‘Kerkachtig’, zei de paus

logo-idW-oud

 

‘KERKACHTIG’, ZEI DE PAUS

Hoewel al enige tijd geleden gedaan, (1) blijft de uitspraak van de paus, dat de Protestantse Kerken ‘kerkachtig’ zijn, voor ons en voor hem van belang. Want noch de Rooms Katholieke Kerk, noch de Oosters Orthodoxe Kerken (die ook in de categorie ‘kerkachtig’ werden geplaatst) noch de Protestantse kerken zullen ooit verder kunnen komen dan ‘kerkachtig’ te zijn. (2)
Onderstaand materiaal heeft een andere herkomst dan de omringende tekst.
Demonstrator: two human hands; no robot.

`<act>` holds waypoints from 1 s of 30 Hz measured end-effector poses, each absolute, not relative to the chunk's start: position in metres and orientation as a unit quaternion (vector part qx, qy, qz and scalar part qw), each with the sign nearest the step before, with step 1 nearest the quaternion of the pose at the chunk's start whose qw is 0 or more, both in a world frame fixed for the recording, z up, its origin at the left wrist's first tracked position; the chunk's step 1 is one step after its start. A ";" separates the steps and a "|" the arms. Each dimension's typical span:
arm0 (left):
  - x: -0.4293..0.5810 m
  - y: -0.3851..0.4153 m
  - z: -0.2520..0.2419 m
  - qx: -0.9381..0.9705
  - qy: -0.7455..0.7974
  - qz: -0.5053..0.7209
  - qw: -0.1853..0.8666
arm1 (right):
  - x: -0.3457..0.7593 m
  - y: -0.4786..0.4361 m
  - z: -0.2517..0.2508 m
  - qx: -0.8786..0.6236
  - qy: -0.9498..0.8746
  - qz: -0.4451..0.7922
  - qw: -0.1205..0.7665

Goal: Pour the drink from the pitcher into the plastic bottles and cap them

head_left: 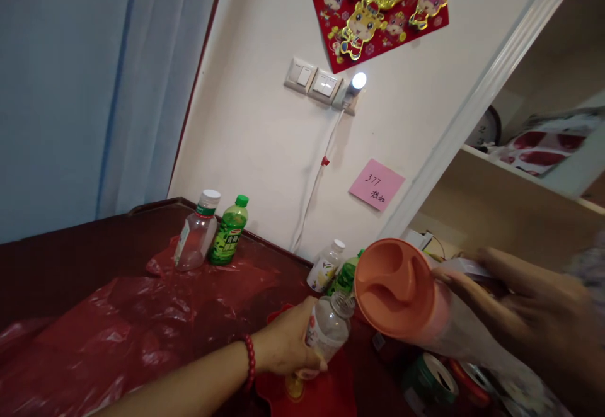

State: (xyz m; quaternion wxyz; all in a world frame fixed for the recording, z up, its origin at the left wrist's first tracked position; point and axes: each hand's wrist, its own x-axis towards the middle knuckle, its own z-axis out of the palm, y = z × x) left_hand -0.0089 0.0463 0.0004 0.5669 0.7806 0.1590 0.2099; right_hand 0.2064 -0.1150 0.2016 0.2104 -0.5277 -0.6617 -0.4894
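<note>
My left hand (286,341), with a red bead bracelet on the wrist, is wrapped round a small clear plastic bottle (328,327) with its neck uncapped, held tilted over a red funnel-like object (307,382). My right hand (524,307), blurred, grips a jug with an orange lid (396,288) lying sideways, its lid facing the bottle's mouth.
A dark red table (70,259) carries a crumpled red plastic bag (142,316). A clear bottle with a white cap (196,231) and a green bottle (229,230) stand at the back. Two more bottles (326,266) stand by the wall. Tape rolls (432,379) lie at the right. Shelves (520,177) rise beyond.
</note>
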 end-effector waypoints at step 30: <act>-0.012 0.043 0.009 0.794 0.223 0.205 0.528 | 0.206 -0.115 0.202 -0.505 -0.678 -0.498 0.193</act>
Het Latijnse woord voor ‘kerk’ is ‘ecclesia’. Dat oorspronkelijk Griekse woord is in de Romaanse talen verbasterd tot ‘église’ (Frans) en ‘iglesia’ (Italiaans). ‘Kerkachtig’ is dan ‘ecclesiole’. Ons woord ‘kerk’ (Engels ‘church’, Duits ‘Kirche’, Deens kirke’) komt van het Griekse bijvoeglijk naamwoord ‘kuriakos’. We herkennen het woord ‘Kurios’, ‘Heer’. In het Tweede Getuigenis is dat Jezus de Christus, onze Heer. En wanneer we ‘kerk’ zeggen, noemen we de Kurios, en ‘kuriakè’ is dan: op die Heer gelijkend, die Heer eigen, ofwel ‘kerkachtig’.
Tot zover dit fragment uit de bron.